**What the task requires**
Reproduce the data below line by line, from its first line to the line with "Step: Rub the", both included, and nothing past that point.

**Data under study**
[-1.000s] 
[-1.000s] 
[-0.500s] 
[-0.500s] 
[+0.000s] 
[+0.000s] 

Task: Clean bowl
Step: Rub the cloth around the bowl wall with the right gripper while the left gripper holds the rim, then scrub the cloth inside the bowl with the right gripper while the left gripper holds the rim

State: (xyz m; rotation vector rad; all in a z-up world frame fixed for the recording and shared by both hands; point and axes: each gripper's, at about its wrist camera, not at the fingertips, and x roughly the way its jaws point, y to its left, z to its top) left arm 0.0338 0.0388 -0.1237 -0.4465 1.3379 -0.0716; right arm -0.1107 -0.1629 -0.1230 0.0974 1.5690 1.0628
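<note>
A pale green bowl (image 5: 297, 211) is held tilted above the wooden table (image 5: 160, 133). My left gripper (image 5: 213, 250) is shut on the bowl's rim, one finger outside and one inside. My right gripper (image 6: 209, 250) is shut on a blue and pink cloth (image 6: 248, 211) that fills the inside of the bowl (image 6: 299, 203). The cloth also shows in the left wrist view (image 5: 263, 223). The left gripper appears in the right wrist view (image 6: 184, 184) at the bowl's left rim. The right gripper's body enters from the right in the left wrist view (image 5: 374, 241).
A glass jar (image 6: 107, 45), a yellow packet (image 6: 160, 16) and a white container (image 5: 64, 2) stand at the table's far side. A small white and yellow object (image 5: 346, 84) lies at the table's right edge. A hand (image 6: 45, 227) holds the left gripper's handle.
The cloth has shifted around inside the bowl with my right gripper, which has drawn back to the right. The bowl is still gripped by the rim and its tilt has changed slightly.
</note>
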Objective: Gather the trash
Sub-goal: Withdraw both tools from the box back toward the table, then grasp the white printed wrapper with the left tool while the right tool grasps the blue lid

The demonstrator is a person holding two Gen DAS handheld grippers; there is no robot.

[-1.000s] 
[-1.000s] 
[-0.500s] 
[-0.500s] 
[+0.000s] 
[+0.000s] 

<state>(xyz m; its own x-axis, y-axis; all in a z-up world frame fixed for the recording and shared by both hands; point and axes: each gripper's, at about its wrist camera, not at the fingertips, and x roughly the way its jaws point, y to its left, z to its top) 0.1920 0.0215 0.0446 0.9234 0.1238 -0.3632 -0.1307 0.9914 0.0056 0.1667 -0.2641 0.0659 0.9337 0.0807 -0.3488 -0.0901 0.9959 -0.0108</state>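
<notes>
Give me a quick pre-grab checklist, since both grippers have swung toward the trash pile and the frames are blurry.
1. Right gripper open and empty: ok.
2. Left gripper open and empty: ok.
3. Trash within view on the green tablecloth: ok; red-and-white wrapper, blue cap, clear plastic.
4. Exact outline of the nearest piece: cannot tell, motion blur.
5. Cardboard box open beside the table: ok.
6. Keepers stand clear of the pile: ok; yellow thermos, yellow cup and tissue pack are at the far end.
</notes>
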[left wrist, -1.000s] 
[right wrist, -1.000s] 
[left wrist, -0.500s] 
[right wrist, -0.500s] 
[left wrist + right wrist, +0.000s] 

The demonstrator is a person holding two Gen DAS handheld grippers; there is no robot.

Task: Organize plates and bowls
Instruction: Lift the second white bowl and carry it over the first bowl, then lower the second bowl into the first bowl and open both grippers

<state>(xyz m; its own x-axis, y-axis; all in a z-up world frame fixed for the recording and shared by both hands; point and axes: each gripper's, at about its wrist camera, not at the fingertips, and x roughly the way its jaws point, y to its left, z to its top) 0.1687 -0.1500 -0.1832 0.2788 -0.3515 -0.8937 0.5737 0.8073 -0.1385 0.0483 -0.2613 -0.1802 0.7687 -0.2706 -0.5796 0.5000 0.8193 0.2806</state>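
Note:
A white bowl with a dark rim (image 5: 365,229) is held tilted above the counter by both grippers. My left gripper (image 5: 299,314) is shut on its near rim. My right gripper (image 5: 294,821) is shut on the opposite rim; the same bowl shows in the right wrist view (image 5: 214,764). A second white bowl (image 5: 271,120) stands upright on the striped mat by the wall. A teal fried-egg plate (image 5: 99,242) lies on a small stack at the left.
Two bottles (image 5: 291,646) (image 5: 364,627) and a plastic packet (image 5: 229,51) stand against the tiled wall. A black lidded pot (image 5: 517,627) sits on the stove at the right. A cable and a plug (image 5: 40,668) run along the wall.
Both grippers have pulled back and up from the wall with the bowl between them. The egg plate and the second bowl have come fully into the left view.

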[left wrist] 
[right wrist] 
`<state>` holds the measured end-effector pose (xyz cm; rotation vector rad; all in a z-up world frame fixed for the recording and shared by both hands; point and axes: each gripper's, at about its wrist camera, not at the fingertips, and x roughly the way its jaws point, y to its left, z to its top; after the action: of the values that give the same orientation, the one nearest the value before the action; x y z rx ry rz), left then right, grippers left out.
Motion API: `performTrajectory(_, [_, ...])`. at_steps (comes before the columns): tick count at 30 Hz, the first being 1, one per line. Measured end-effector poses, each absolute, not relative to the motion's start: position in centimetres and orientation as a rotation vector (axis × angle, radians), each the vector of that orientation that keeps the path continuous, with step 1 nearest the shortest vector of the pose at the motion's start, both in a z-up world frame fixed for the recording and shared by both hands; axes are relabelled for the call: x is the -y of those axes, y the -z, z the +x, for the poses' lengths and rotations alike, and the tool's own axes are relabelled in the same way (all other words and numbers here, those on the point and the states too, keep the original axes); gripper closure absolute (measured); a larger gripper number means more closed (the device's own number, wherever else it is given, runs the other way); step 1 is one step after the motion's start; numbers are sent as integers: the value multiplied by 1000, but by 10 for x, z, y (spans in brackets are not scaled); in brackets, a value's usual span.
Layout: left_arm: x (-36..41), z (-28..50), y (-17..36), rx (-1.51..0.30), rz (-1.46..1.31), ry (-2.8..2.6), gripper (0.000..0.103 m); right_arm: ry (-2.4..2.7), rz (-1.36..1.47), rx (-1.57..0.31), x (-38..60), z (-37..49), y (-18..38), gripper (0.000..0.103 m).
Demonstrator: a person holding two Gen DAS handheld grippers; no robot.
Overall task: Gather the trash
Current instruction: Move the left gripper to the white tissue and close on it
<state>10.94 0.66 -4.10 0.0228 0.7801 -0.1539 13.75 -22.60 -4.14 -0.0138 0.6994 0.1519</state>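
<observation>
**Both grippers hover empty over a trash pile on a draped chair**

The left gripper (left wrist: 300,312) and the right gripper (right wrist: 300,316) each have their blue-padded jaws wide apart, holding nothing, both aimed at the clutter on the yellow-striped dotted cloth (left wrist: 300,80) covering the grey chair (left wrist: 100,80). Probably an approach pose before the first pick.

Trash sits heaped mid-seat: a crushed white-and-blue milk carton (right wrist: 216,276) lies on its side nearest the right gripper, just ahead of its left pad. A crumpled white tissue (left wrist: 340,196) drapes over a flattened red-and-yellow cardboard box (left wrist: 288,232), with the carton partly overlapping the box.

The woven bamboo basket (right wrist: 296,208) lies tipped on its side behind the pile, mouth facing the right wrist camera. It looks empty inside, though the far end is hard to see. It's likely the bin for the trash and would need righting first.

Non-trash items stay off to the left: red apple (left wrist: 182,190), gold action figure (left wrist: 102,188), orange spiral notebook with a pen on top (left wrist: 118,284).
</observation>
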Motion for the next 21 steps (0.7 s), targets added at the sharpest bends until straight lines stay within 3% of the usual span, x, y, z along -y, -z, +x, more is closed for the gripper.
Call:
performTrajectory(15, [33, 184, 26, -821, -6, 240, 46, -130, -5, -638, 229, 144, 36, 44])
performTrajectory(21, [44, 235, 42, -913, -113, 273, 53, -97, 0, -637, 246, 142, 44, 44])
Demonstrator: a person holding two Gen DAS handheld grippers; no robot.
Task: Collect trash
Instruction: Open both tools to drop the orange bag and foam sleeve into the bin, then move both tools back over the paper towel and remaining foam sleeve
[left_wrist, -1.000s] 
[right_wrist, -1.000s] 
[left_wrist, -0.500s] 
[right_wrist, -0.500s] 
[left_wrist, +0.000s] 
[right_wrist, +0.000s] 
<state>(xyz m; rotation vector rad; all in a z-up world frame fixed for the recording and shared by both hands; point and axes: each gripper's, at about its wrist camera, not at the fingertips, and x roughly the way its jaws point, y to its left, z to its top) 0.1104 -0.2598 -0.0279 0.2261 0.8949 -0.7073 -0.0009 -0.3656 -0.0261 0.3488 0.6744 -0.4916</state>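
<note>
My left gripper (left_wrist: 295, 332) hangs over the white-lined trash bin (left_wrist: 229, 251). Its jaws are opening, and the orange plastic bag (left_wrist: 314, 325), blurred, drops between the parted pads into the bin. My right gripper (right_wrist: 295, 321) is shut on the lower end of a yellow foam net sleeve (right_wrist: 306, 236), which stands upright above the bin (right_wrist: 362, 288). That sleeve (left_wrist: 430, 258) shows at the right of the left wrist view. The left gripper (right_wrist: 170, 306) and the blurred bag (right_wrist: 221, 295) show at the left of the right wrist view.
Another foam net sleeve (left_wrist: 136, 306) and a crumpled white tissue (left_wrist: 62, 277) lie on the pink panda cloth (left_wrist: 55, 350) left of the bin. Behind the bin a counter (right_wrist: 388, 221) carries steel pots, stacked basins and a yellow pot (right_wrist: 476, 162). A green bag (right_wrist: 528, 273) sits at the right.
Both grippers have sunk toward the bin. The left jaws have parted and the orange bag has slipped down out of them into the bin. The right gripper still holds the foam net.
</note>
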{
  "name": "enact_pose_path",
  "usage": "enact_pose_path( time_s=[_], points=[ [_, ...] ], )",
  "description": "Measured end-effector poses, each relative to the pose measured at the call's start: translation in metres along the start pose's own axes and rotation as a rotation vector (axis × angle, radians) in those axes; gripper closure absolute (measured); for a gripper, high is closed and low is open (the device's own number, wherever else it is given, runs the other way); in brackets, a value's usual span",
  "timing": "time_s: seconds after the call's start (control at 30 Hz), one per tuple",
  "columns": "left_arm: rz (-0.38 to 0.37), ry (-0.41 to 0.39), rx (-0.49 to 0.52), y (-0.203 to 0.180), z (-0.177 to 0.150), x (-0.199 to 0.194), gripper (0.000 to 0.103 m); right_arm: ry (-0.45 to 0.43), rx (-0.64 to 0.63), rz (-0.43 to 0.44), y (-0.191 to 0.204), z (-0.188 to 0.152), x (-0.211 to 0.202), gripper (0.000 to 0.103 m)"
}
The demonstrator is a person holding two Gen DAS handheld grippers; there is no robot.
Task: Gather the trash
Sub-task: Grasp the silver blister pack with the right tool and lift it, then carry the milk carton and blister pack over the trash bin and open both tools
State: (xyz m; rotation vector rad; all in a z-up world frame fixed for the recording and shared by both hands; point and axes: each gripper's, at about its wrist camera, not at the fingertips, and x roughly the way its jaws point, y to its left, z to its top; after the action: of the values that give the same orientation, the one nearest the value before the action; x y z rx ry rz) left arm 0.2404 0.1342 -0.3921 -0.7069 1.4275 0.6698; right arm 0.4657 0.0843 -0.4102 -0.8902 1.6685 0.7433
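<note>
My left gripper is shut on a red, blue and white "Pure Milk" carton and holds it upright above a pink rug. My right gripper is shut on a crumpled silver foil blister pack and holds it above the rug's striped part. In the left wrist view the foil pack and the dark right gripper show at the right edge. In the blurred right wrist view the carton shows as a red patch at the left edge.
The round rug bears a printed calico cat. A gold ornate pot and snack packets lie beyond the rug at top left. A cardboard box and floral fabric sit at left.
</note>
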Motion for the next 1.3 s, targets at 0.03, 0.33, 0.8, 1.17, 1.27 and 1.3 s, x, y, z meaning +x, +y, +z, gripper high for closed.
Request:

**Exercise response**
[-1.000s] 
[-1.000s] 
[-0.500s] 
[-0.500s] 
[+0.000s] 
[+0.000s] 

Task: Clean bowl
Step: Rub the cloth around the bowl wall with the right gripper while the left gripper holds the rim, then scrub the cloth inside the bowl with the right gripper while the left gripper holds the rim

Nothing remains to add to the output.